Today, let’s take a look at how to use commercial loans to buy residential rental properties in Florida and why you might consider doing so instead of pursuing other financing methods.

What Are Commercial Loans?

Commercial loans are a type of loan between a borrower and a bank or financing institution, just like conventional mortgages. However, unlike conventional loans, commercial loans must be taken out for commercial/investment purposes (i.e., to make money).

In Florida, you cannot take out a commercial loan to buy a rental property if you plan to live in that property yourself. Instead, you’ll have to find other financing options like an FHA loan from the ​​Federal Housing Administration.

If you’re taking out a commercial loan to make money on a residential rental property, private lenders may be a great option. Private lenders set their own requirements and are much more streamlined compared to a traditional bank or mortgage lender. Most private commercial lenders do not require income documentation and can close your loan in less than a month. 

What Credit Score Is Needed for a Commercial Loan?

Commercial loans for the purchase of an investment property are typically not credit score driven. This makes a commercial loan a great option for foreign nationals, especially if they have not established credit history in the U.S.

However, keep in mind that a lender may still need to pull your credit to ensure there is no history of major delinquencies, such as a recent bankruptcy or foreclosure. 

What Down Payment Is Needed for a Commercial Loan?

From the lender’s perspective, financing an investment property is considered higher risk than financing a primary residence. If the borrower runs into financial trouble, they will prioritize the mortgage on their primary home over their investment property. As a result, commercial lenders will require a higher down payment, typically between 35 - 50 percent. 

Similar to a traditional loan, applying for a commercial loan with a higher down payment, may give you access to better rates and terms, which can lower your closing costs and/or monthly mortgage payment. 

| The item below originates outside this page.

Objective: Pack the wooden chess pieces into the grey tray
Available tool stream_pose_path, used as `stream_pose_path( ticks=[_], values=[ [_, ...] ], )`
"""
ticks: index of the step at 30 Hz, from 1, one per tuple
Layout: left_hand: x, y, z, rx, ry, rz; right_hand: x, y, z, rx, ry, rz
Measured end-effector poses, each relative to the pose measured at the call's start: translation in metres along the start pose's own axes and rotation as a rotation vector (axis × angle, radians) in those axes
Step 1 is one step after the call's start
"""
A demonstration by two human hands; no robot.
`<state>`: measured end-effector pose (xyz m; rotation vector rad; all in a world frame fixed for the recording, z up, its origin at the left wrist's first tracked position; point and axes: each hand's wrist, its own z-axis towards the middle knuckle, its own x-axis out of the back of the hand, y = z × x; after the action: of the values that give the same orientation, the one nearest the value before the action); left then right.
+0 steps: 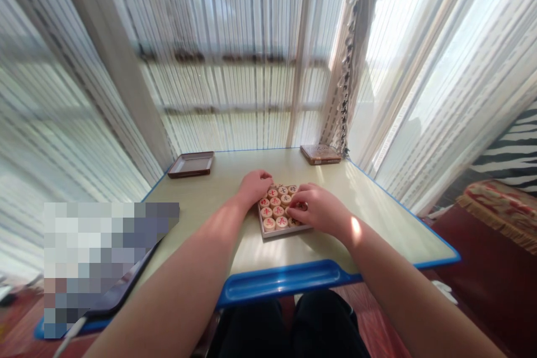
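Observation:
A shallow box (285,231) with a pale rim lies on the table in front of me. Rows of round wooden Chinese chess pieces (278,211) fill it, with red and dark characters on their tops. At the box's far left corner is my left hand (255,185), its fingers curled by the back row; what they grip, if anything, is hidden. My right hand (312,205) lies over the box's right side, fingers closed around a chess piece there. It covers several pieces in the right columns.
On the pale table (235,246) with blue edging, an open brown box lid (192,164) lies far left. A closed brown box (321,154) sits far right. At left is a blurred-out device (126,285) with a white cable (71,337). Curtains (235,84) hang behind.

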<state>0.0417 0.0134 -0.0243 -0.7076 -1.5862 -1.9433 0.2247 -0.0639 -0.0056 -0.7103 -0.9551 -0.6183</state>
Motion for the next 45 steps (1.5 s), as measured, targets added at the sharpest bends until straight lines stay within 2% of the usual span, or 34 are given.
stream_pose_path(
  ticks=[6,10,16,22,31,39,45],
  values=[
    [-0.0008,-0.0004,-0.0006,0.006,-0.002,-0.023,-0.0003,0.0026,0.0024,0.018,-0.048,0.077],
    [-0.0005,-0.0014,-0.0001,-0.003,0.002,-0.020,0.0015,0.0021,0.0018,-0.004,-0.020,0.091],
    [0.0010,-0.0025,-0.0011,0.011,-0.037,-0.124,0.0026,-0.0018,0.0025,-0.001,-0.064,0.073],
    [0.0027,-0.0020,-0.0005,-0.024,-0.071,-0.081,0.0018,-0.0012,0.0038,0.035,-0.075,0.087],
    [0.0065,-0.0024,-0.0008,0.040,-0.107,-0.203,0.0027,-0.0019,0.0038,0.056,-0.074,0.119],
    [0.0084,0.0029,-0.0017,0.056,-0.122,-0.140,0.0037,-0.0011,0.0052,0.063,-0.104,0.148],
    [0.0074,0.0005,0.0035,0.055,-0.065,0.019,0.0055,-0.0010,0.0037,0.014,-0.078,0.122]
  ],
)
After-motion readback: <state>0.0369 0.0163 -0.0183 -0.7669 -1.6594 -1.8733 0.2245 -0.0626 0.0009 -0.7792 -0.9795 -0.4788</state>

Commercial Real Estate Loans vs. Conventional Home Loans

Although mortgage lenders may provide financing for both commercial and residential real estate, there are several important differences between commercial real estate loans and conventional home loans that you’ll want to understand.

For starters, commercial real estate loans differ in some significant ways, including:

  • Interest rates. Interest rates for loans for investment properties are typically higher than primary residence loans. 
  • Loan-to-value. LTV ratios measure the size of the loan to the value of the property (collateral). Most commercial lenders will have lower LTV limits, and therefore require a higher down payment.
  • Repayment period. Most commercial loans are short term loans ranging from 1-5 years. These loans are often interest-only loans, which means the borrower's monthly mortgage payment only covers the interest, with the principal amount due at the end of the loan term. 
  • Exit strategy. Since commercial loans often have shorter repayment periods, your lender will want to make sure you have an exit strategy in place to cover the lump sum due at the end of your loan term. Common exit strategies include:
    • Refinance the loan
    • Sale of the property
    • Repayment from other source 

Individual Borrowers vs. Corporate Entities

Most commercial lenders will require you to finance the property under an LLC or Corporation. Requirements on how the LLC or Corp needs to be structured varies by lender. At Vaster, we require the borrower to create a single purpose entity that is authorized to do business in the subject property state. 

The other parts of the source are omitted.